Task:
Read through the lines below and copy the ones holding the string "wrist".

Information shown:
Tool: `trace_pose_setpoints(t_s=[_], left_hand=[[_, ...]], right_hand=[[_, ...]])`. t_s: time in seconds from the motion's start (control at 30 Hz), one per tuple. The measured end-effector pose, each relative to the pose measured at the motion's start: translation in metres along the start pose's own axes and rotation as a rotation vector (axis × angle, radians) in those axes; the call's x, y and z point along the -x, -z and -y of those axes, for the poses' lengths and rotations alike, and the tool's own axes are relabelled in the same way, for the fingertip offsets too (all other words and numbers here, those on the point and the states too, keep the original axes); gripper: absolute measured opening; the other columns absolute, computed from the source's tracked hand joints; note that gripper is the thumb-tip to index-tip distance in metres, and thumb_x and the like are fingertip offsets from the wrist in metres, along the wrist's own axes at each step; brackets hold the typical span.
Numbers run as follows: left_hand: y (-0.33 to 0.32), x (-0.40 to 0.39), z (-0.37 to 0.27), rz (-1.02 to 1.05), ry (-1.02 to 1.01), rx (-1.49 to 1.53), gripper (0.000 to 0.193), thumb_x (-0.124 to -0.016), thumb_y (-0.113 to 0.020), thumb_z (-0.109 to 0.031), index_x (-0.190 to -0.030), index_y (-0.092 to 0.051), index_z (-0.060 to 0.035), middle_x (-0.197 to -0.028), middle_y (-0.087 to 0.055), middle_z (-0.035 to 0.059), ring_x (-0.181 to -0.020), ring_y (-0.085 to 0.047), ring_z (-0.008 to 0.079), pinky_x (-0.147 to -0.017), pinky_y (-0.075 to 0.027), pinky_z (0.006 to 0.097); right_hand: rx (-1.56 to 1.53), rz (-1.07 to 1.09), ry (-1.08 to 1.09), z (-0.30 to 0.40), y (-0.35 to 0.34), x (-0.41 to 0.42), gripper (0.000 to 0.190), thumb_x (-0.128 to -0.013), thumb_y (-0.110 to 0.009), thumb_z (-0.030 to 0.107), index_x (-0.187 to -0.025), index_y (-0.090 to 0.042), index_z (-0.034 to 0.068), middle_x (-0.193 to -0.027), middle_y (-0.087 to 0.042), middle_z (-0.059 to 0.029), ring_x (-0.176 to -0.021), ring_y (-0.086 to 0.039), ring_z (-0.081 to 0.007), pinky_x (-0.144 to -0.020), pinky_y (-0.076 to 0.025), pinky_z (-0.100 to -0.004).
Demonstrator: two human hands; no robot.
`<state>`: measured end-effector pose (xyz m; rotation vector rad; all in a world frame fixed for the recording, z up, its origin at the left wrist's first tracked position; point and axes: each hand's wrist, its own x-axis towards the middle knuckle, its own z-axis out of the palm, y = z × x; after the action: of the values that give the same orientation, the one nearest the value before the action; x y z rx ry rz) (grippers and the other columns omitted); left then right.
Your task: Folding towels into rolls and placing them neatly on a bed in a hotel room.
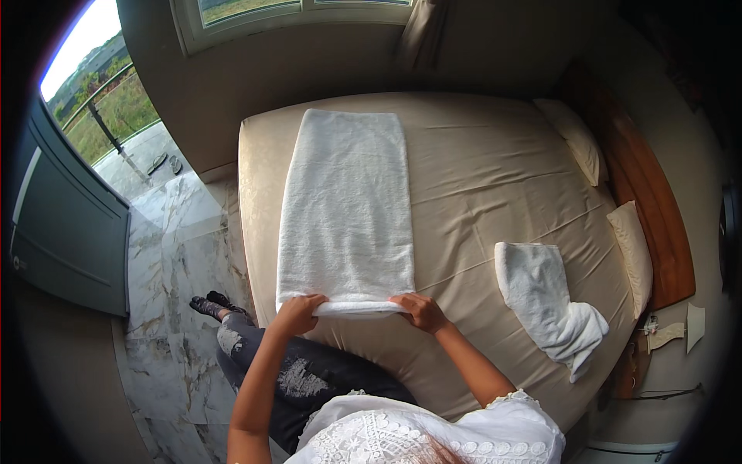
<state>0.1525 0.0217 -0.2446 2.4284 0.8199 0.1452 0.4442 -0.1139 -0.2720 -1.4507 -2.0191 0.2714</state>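
A long white towel (348,197) lies flat across the bed, its far end close to the bed's far side. Its near edge is turned over into a narrow band between my hands. My left hand (300,313) grips the left corner of that band, and my right hand (422,312) grips the right corner. The fingertips of both hands rest on top of the cloth; the thumbs are hidden. To the right, apart from my hands, a second white towel (539,296) lies loosely bunched on the sheet.
The bed (464,203) wears a wrinkled beige sheet. Two pillows (571,136) lean by the wooden headboard (649,191) on the right. My legs (313,365) rest along the bed's near edge. At left are a marble-look floor (174,267), a grey door (69,220) and sandals (165,163) outside.
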Motion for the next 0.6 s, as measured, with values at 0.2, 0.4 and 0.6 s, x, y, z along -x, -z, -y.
trace_pose_setpoints(t_s=[0.2,0.4,0.6], left_hand=[[0.040,-0.027,0.055,0.164,0.215,0.047,0.034,-0.071,-0.058,-0.022,-0.102,-0.060,-0.0083,-0.083,-0.063,0.0189,-0.080,-0.060,0.0361,-0.070,-0.047,0.0438],[0.033,-0.039,0.038,-0.244,0.593,-0.040,0.047,-0.072,-0.067,-0.032,-0.112,-0.056,-0.0108,-0.099,-0.062,0.0138,-0.096,-0.058,0.0261,-0.082,-0.043,0.0392],[-0.030,-0.034,-0.033,-0.238,-0.082,-0.200,0.070,-0.073,-0.064,-0.039,-0.134,-0.035,-0.0188,-0.138,-0.036,-0.0005,-0.130,-0.028,0.0175,-0.108,-0.013,0.0476]], right_hand=[[-0.089,0.104,-0.605,-0.026,0.009,-0.044,0.039,-0.070,-0.071,0.043,-0.077,-0.061,0.005,-0.062,-0.060,-0.0081,-0.056,-0.059,-0.0250,-0.052,-0.044,-0.0357],[-0.147,0.149,-0.886,-0.043,0.000,-0.051,0.052,-0.066,-0.067,0.057,-0.066,-0.061,0.006,-0.054,-0.056,-0.0073,-0.051,-0.055,-0.0228,-0.050,-0.041,-0.0350],[0.114,0.104,-0.929,-0.016,0.005,-0.066,0.049,-0.068,-0.065,0.056,-0.072,-0.062,0.008,-0.061,-0.058,-0.0072,-0.059,-0.058,-0.0251,-0.056,-0.043,-0.0385]])
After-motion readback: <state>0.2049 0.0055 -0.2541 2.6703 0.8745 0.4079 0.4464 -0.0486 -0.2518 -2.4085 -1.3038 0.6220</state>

Task answer:
Tool: `trace_pose_setpoints(t_s=[_], left_hand=[[_, ...]], right_hand=[[_, ...]])`. t_s: time in seconds from the motion's start (control at 30 Hz), one per tuple. The measured end-effector pose, each relative to the pose measured at the motion's start: translation in metres along the start pose's own axes and rotation as a rotation vector (axis × angle, radians) in those axes; the call's x, y and z point along the -x, -z and -y of those axes, for the poses' lengths and rotations alike, and the tool's own axes are relabelled in the same way, for the fingertip offsets too (all other words and numbers here, those on the point and the states too, keep the original axes); gripper: absolute measured opening; the other columns absolute, computed from the source's tracked hand joints; note that gripper is the thumb-tip to index-tip distance in metres, and thumb_x and the like are fingertip offsets from the wrist in metres, along the wrist's own axes at each step; brackets hold the typical span.
`<state>`: measured end-effector pose (xyz m; rotation vector rad; all in a world frame fixed for the recording, z up, its origin at the left wrist's first tracked position; point and axes: each hand's wrist, its own x-axis towards the middle knuckle, its own z-axis out of the palm, y = z × x; after the action: of the values that give the same orientation, the one nearest the value before the action; x y z rx ry rz) (grippers and the other columns omitted); left then right.

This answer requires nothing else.